*What you have to do*
Lines before the one containing "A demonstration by" are left out; that line and every line after it, through the end of the records, are to be reproduced exactly.

BEGIN Data section

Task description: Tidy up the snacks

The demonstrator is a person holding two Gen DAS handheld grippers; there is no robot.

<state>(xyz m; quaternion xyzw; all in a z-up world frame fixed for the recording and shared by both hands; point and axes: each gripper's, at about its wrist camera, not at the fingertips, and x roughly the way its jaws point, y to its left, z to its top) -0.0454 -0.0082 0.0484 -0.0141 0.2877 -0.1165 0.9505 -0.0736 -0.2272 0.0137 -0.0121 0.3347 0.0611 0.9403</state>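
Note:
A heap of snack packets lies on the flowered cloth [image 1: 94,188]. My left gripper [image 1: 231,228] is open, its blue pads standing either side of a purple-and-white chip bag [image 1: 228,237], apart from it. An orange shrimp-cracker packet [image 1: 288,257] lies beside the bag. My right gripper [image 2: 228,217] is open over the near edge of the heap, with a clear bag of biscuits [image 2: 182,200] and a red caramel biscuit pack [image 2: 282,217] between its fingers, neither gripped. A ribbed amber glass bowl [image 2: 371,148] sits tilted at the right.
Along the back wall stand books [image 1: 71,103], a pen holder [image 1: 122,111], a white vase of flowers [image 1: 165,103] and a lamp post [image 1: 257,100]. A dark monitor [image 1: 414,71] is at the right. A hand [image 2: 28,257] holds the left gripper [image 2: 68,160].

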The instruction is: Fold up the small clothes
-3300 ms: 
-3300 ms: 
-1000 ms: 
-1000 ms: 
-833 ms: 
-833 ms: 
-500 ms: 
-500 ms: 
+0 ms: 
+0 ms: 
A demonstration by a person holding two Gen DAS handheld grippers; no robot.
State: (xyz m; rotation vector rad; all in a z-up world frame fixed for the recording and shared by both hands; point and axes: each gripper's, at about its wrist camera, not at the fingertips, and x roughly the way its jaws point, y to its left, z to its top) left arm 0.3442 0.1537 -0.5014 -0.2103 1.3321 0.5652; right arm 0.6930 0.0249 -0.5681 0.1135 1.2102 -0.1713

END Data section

*Solution to this task*
A demonstration by a person holding two Gen DAS handheld grippers; no robot.
State: (xyz m; rotation vector rad; all in a z-up world frame fixed for the recording and shared by both hands; point and axes: each gripper's, at about its wrist camera, not at the fingertips, and x roughly the way its jaws point, y to its left, z to its top) left arm 0.3442 0.1537 -0.5014 -0.2103 1.3321 0.5652; right arm 0.6930 0.0249 -0.5681 0.1135 1.2102 -0.1713

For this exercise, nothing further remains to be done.